Un texte de Jérôme Roy

En plus d’avoir une lettre à leur dossier, les 19 employées s’exposent aussi à des sanctions si jamais elles récidivent. Les sit-in peuvent être considérés comme des grèves illégales, et c’est pourquoi l’employeur demandera au Tribunal administratif d’intervenir.

Selon le directeur des ressources humaines, communications et affaires publiques du CIUSSS de la Mauricie et du Centre-du-Québec, Louis Brunelle, les conséquences d’une telle intervention pourraient être « graves » pour les infirmières.

En plus de s’exposer à des amendes, les récidivistes pourraient aussi perdre de l’ancienneté.

Le CIUSSS n’avait « pas le choix » d’agir, prétend le directeur. Il affirme que déjà, le Tribunal administratif du travail avait proposé d’intervenir au cours des derniers mois.

M. Brunelle ajoute que l’initiative avait alors été déclinée, pour donner une chance à la direction et au syndicat de trouver des solutions face au manque de personnel récurrent.

« Force est d’admettre que les solutions qu’on a mises en place, et Dieu sait qu’on a mis beaucoup de solutions en place, ça n’a pas donné les résultats [escomptées]. [...] On était rendu à un point où c’était un incontournable, on devait absolument agir et transmettre la lettre pour dire aux salariés : "C’est terminé. C’est terminé les sit-in." », plaide M. Brunelle.

Selon lui, l’employeur et le syndicat peuvent aussi s’exposer à des sanctions du Tribunal administratif du travail dans cette situation. Les sit-in tenus par des syndiquées qui n’ont pas été rencontrées aujourd’hui seront, par ailleurs, évalués au « cas par cas ».

Le syndicat dénonce la manoeuvre

De l’aveu même de M. Brunelle, les rencontres avec les infirmières n’ont pas été faciles, mercredi.

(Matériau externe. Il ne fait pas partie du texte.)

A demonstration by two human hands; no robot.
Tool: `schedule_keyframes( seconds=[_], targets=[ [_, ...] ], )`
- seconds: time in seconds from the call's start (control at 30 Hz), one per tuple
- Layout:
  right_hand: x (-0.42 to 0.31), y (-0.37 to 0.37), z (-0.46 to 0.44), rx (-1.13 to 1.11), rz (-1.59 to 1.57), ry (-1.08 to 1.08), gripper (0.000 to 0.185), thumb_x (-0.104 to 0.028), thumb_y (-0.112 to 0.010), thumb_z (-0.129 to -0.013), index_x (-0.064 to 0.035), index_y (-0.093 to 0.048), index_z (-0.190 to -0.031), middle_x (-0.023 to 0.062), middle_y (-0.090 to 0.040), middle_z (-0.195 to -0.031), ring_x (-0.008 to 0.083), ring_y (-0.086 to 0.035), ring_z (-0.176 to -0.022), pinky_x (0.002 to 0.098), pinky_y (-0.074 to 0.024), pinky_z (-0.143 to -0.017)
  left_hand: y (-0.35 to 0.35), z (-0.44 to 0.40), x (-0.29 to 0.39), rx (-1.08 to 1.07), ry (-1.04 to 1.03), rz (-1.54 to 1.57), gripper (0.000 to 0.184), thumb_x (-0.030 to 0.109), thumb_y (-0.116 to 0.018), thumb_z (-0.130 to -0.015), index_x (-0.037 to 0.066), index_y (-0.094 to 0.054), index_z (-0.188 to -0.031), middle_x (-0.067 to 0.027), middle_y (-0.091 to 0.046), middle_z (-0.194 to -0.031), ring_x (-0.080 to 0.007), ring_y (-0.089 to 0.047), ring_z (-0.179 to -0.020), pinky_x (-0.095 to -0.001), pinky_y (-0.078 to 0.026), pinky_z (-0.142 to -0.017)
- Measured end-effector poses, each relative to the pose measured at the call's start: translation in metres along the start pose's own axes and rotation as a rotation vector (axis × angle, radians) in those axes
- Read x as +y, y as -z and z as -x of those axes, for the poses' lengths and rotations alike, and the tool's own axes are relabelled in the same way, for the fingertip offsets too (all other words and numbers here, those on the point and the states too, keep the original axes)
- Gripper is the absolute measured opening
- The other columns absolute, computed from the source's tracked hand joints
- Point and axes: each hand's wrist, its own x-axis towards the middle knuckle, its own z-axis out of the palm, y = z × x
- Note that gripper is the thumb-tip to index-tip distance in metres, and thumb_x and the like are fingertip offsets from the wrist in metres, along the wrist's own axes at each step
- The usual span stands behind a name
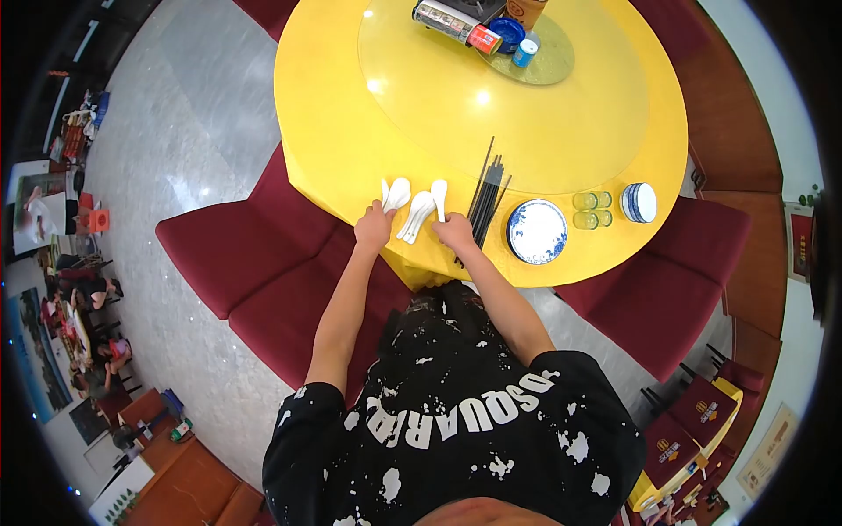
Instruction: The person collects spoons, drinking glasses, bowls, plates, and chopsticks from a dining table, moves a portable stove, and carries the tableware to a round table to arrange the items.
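My left hand [374, 228] is at the near edge of the round table, its fingers closed on the handle end of white soup spoons [399, 192]; two bowls show above it. My right hand [454, 231] pinches the handle of another white soup spoon [439, 190], its bowl pointing away from me. Between my hands, a few more white spoons [421, 207] lie overlapped on the yellow tablecloth. Just right of my right hand lies a loose bundle of dark chopsticks [488, 200], some splayed out at an angle.
Blue-patterned plates [537, 231] are stacked right of the chopsticks, then several small green glasses [592, 210] and stacked bowls [638, 202]. A glass turntable [421, 105] carries a box, a can and a blue dish at the far side. Maroon chairs [254, 237] flank the table.
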Motion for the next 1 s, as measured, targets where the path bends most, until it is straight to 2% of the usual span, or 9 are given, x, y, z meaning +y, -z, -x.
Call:
schedule_keyframes(
  seconds=[0.17, 0.27, 0.37, 0.53, 0.6, 0.73, 0.83, 0.93, 1.0],
  targets=[
    [0.009, -0.010, 0.003, -0.219, -0.630, -0.171, 0.021, -0.020, -0.066, -0.089, -0.0011, -0.064, -0.099, 0.0065, -0.064, -0.080, 0.0123, -0.060, -0.066, 0.0269, -0.0480, -0.058, -0.003, -0.004, -0.014, 0.073, 0.060, 0.104, 0.033, 0.036, -0.054, -0.099, 0.008, -0.063, -0.113, -0.0204, -0.062, -0.108, -0.0426, -0.062, -0.097, -0.0514, -0.051, -0.084],
    [0.001, -0.021, 0.011, -0.210, -0.792, -0.165, 0.016, -0.016, -0.062, -0.095, -0.0018, -0.062, -0.102, 0.0035, -0.063, -0.080, 0.0112, -0.055, -0.062, 0.0265, -0.0452, -0.056, -0.006, 0.009, -0.013, 0.358, 0.053, 0.093, 0.031, 0.034, -0.054, -0.099, 0.011, -0.068, -0.114, -0.0200, -0.061, -0.105, -0.0399, -0.061, -0.094, -0.0483, -0.051, -0.085],
    [-0.008, -0.044, 0.017, -0.146, -0.831, -0.145, 0.018, -0.015, -0.062, -0.095, -0.0011, -0.060, -0.106, 0.0049, -0.064, -0.080, 0.0118, -0.057, -0.064, 0.0268, -0.0454, -0.056, -0.006, 0.016, -0.010, 0.456, 0.044, 0.070, 0.033, 0.031, -0.055, -0.099, 0.007, -0.067, -0.118, -0.0191, -0.061, -0.102, -0.0383, -0.060, -0.091, -0.0474, -0.050, -0.085],
    [-0.002, -0.089, 0.018, 0.067, -0.582, -0.012, 0.043, -0.018, -0.072, -0.089, 0.0015, -0.050, -0.119, 0.0123, -0.068, -0.080, 0.0174, -0.065, -0.062, 0.0296, -0.0505, -0.057, -0.003, 0.018, 0.005, 0.232, -0.014, 0.600, 0.032, 0.019, -0.065, -0.093, 0.000, -0.064, -0.119, -0.0148, -0.063, -0.087, -0.0270, -0.061, -0.077, -0.0390, -0.050, -0.072],
    [0.001, -0.104, 0.016, 0.136, -0.431, 0.029, 0.040, -0.019, -0.072, -0.089, 0.0011, -0.051, -0.116, 0.0127, -0.068, -0.081, 0.0179, -0.066, -0.063, 0.0301, -0.0514, -0.058, 0.001, 0.023, 0.017, 0.183, -0.026, 0.696, 0.035, 0.014, -0.070, -0.089, 0.000, -0.062, -0.121, -0.0122, -0.062, -0.077, -0.0203, -0.058, -0.066, -0.0333, -0.049, -0.064],
    [0.005, -0.111, 0.012, 0.135, -0.251, 0.098, 0.035, -0.020, -0.070, -0.088, 0.0007, -0.054, -0.110, 0.0126, -0.069, -0.080, 0.0184, -0.067, -0.064, 0.0308, -0.0526, -0.058, -0.011, 0.019, 0.023, 0.149, -0.128, 0.623, 0.034, 0.018, -0.068, -0.091, 0.001, -0.062, -0.120, -0.0152, -0.066, -0.081, -0.0270, -0.064, -0.074, -0.0378, -0.052, -0.069],
    [0.011, -0.112, 0.006, 0.131, -0.389, 0.057, 0.030, -0.020, -0.067, -0.089, 0.0012, -0.057, -0.108, 0.0127, -0.069, -0.083, 0.0189, -0.068, -0.066, 0.0316, -0.0525, -0.059, -0.018, 0.017, 0.021, 0.283, -0.258, 0.415, 0.032, 0.021, -0.068, -0.091, 0.002, -0.062, -0.117, -0.0179, -0.066, -0.092, -0.0336, -0.066, -0.083, -0.0425, -0.053, -0.074],
    [0.016, -0.098, 0.011, 0.096, -0.446, 0.036, 0.029, -0.023, -0.062, -0.088, -0.0018, -0.062, -0.107, 0.0161, -0.071, -0.086, 0.0286, -0.070, -0.078, 0.0379, -0.0544, -0.073, -0.019, 0.025, 0.025, 0.347, -0.257, 0.246, 0.032, 0.023, -0.068, -0.091, 0.004, -0.062, -0.116, -0.0191, -0.063, -0.104, -0.0378, -0.063, -0.090, -0.0455, -0.053, -0.077],
    [0.007, -0.074, 0.028, 0.032, -0.495, -0.041, 0.028, -0.021, -0.060, -0.088, -0.0011, -0.063, -0.107, 0.0149, -0.071, -0.086, 0.0253, -0.070, -0.075, 0.0355, -0.0545, -0.069, -0.023, 0.028, 0.025, 0.408, -0.265, 0.145, 0.034, 0.025, -0.070, -0.090, 0.006, -0.061, -0.117, -0.0182, -0.061, -0.110, -0.0381, -0.061, -0.095, -0.0456, -0.052, -0.079]
  ],
)
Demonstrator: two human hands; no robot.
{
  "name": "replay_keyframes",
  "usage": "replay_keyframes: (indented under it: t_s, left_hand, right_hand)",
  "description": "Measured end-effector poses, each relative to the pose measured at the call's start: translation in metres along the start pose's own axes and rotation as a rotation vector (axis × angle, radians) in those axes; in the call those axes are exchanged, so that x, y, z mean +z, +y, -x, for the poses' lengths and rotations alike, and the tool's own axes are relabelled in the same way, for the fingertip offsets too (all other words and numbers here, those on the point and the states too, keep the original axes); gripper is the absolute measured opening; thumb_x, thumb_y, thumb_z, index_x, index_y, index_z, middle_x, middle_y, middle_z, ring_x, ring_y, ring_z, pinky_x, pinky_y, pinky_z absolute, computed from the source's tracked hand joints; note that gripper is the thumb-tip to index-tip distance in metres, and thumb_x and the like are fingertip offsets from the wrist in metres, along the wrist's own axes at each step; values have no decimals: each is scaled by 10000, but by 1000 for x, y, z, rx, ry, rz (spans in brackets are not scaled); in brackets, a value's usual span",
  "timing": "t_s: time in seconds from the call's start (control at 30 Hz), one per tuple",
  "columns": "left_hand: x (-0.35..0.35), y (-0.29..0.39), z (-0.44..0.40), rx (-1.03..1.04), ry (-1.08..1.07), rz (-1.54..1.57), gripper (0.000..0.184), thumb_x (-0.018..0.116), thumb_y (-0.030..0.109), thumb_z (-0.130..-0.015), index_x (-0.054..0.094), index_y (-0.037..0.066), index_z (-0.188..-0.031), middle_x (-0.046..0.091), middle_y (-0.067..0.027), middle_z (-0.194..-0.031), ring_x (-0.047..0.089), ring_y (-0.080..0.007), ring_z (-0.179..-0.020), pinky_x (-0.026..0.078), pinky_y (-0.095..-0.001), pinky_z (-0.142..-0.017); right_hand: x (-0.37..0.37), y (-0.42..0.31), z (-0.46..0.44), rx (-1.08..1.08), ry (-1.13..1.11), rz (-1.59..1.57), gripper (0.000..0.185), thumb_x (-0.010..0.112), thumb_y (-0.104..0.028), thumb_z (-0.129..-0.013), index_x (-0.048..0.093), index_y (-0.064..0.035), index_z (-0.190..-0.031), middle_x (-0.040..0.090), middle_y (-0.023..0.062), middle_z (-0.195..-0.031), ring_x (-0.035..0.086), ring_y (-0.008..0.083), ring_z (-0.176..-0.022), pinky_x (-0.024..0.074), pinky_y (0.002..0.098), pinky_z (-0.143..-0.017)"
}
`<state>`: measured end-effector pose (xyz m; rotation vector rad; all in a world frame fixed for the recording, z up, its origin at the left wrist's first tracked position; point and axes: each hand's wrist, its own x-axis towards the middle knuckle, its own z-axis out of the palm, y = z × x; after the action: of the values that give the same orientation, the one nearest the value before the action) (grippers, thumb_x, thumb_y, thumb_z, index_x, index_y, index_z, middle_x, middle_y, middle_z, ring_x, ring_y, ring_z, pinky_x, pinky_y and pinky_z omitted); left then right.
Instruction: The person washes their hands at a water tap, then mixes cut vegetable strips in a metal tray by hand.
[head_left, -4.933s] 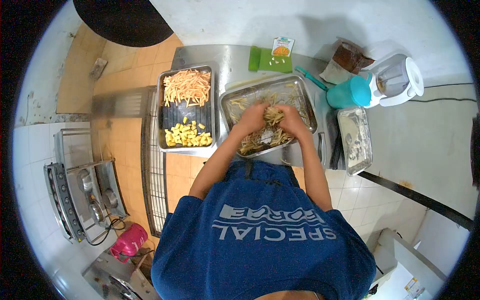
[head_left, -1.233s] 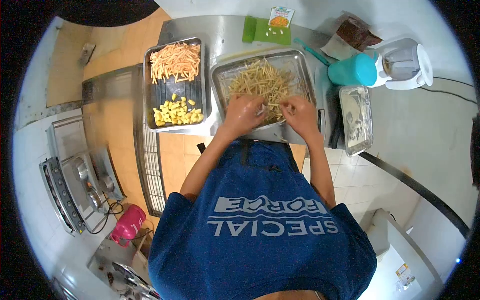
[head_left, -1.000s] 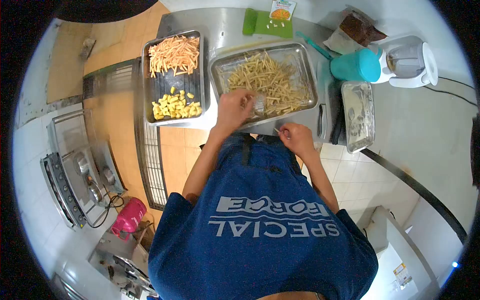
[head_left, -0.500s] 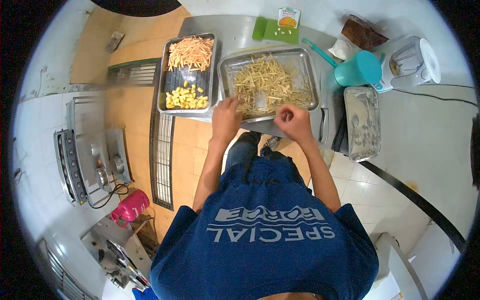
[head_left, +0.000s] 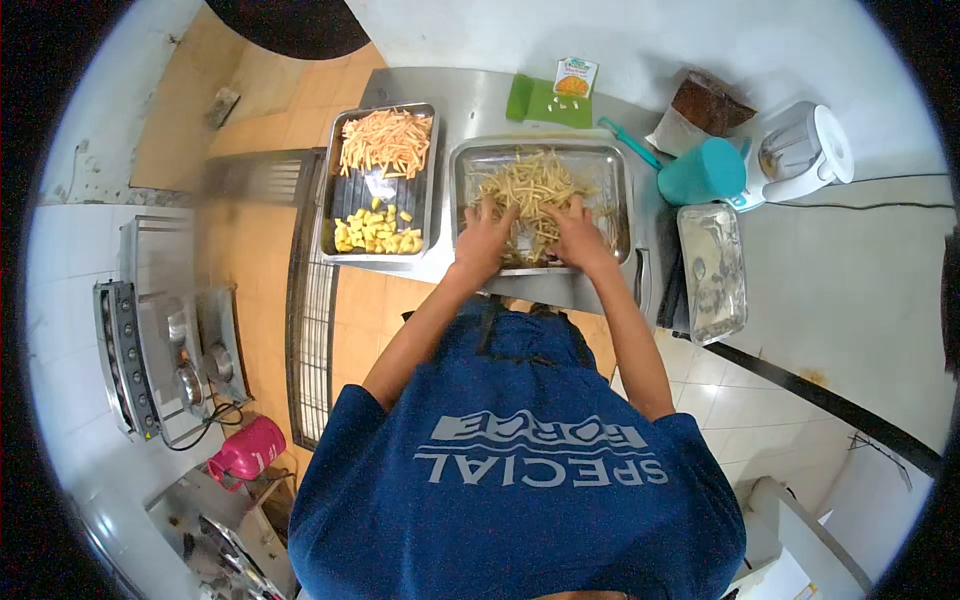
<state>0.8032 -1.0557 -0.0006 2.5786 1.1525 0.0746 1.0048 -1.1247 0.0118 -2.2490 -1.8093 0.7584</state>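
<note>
A metal tray (head_left: 623, 170) holds a heap of thin, pale yellow-green cut strips (head_left: 535, 182), which look like potato. My left hand (head_left: 484, 242) reaches over the near rim into the heap's left side, its fingers spread on the strips. On the right side, my right hand (head_left: 578, 236) rests with fingers apart against the same heap. Strips lie between the two hands, and some fingertips are hidden among them. To the left, a second tray (head_left: 329, 215) carries orange strips (head_left: 385, 143) at the far end and yellow chunks (head_left: 378, 232) at the near end.
At the back are a green board (head_left: 548, 104) and a food packet (head_left: 575, 78). A teal jug (head_left: 703, 172), a blender (head_left: 805, 155), a brown bag (head_left: 708, 103) and a foil tray (head_left: 713, 275) stand right. A knife (head_left: 643, 280) lies beside the strip tray.
Both hands have moved forward from the near edge into the strips, and their fingers have spread. The strips are gathered into a tighter heap. The view has shifted slightly.
</note>
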Motion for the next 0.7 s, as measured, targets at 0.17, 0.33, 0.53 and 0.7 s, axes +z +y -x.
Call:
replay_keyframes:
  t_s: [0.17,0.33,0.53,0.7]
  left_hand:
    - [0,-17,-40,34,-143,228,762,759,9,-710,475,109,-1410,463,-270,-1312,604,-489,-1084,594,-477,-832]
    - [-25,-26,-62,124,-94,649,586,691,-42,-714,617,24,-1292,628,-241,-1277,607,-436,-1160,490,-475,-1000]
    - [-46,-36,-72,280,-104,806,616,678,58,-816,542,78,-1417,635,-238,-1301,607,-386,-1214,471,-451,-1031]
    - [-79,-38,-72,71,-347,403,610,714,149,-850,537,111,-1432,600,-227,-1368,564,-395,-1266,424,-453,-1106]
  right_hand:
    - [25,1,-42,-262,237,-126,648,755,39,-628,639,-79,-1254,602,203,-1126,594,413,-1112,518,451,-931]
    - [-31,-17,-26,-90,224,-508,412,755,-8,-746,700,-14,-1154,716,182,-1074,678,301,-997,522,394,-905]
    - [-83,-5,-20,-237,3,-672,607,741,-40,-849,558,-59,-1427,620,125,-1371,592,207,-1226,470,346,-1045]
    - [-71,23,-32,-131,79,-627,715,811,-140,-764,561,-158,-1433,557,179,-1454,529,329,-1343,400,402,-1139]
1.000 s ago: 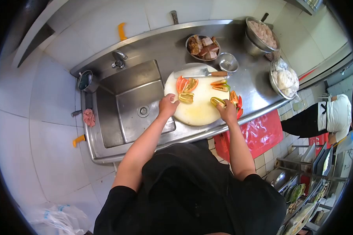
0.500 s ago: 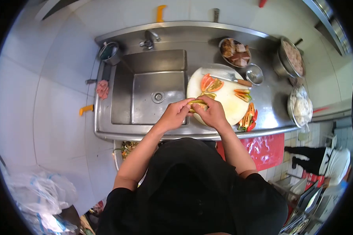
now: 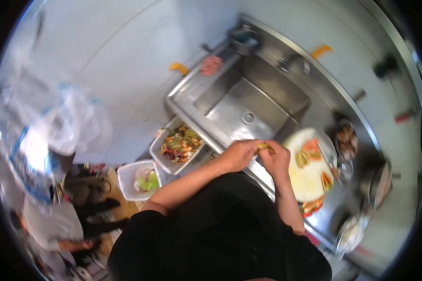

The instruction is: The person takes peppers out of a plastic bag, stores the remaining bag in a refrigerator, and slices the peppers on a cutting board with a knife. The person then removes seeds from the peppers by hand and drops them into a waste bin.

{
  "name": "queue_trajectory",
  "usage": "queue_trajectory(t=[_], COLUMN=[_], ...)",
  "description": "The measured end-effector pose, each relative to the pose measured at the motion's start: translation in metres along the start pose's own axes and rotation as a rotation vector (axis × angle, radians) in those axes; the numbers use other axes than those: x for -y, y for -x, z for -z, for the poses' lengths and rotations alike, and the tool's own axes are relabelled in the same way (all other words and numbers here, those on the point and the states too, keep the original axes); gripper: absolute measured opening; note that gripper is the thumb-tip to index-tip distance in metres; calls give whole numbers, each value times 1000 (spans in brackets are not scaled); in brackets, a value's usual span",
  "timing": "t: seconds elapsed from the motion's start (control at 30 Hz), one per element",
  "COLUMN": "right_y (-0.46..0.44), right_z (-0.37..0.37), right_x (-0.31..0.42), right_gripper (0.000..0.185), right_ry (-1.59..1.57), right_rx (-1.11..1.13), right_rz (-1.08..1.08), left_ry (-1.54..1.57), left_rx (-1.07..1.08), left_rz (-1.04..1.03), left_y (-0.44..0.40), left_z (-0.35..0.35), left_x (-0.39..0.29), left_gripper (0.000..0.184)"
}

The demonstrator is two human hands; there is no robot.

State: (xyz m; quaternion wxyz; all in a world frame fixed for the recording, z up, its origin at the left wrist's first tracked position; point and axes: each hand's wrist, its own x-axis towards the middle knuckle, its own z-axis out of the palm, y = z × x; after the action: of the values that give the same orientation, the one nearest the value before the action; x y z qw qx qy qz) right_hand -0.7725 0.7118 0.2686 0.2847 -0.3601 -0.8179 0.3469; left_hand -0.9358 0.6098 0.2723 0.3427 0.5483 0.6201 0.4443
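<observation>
A yellow-green piece of pepper (image 3: 266, 147) is between my two hands, above the sink's front edge. My left hand (image 3: 240, 155) closes on its left side with bent fingers. Gripping the other side is my right hand (image 3: 277, 161), close to the left rim of the round white cutting board (image 3: 305, 182). On that board lie an orange-red pepper piece (image 3: 311, 149), a yellow-green pepper piece (image 3: 303, 159) and some cut pepper (image 3: 326, 181). A knife handle (image 3: 335, 173) shows at the board's far side. More red and orange pepper (image 3: 312, 206) rests by its near edge.
A steel sink (image 3: 239, 112) with a faucet (image 3: 286, 64) lies ahead. Below its left end stand a bin of vegetable scraps (image 3: 154, 151) and another white bin (image 3: 126, 185). Bowls, a pot (image 3: 373, 187) and meat (image 3: 347, 140) line the right. Another person (image 3: 54, 225) is at lower left.
My view has turned to the left, bringing the two bins into sight. My hands, with the pepper, have moved off the board to over the sink's front edge.
</observation>
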Motion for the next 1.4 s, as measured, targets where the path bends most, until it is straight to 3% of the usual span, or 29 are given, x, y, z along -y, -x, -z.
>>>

Aux yeux de la présidente du Syndicat des professionnelles en soins de la Mauricie et du Centre-du-Québec, Nathalie Perron, les infirmières paient pour une gestion inadéquate du personnel.

« C’est beaucoup de déception, beaucoup de colère, rapporte Mme Perron. [...] Si on ne reste pas en temps supplémentaire obligatoire, on a des avis disciplinaires. Il y a en a eu plusieurs cet hiver [et] encore une fois, ce sont elles qui sont pointées du doigt avec des avis disciplinaires. Quand on sait que ça fait trois ans qu’on a coupé, quand on sait qu’on n’a pas affiché les postes, quand on sait qu’il y a 25 postes vacants et également, c’est encore une fois [elles] qui paient le prix de cette mauvaise gestion-là. »

Selon Nathalie Perron, l’employeur devrait aussi être redevable lorsqu’il manque de personnel pour compléter une équipe. Elle reconnaît cependant que les syndiquées devront trouver d’autres moyens que des sit-in pour dénoncer le manque de personnel.

Quoi qu’il en soit, les deux partis disent travailler de concert pour trouver une solution au manque de main-d'oeuvre.

Deux sit-in

Le CIUSSS précise qu’il n’y a pas eu un, mais bien deux sit-in, le 21 avril dernier.

Pour ces deux événements, 13 infirmières de l’urgence et 6 du département de médecine ont été rencontrées par l’employeur, mercredi.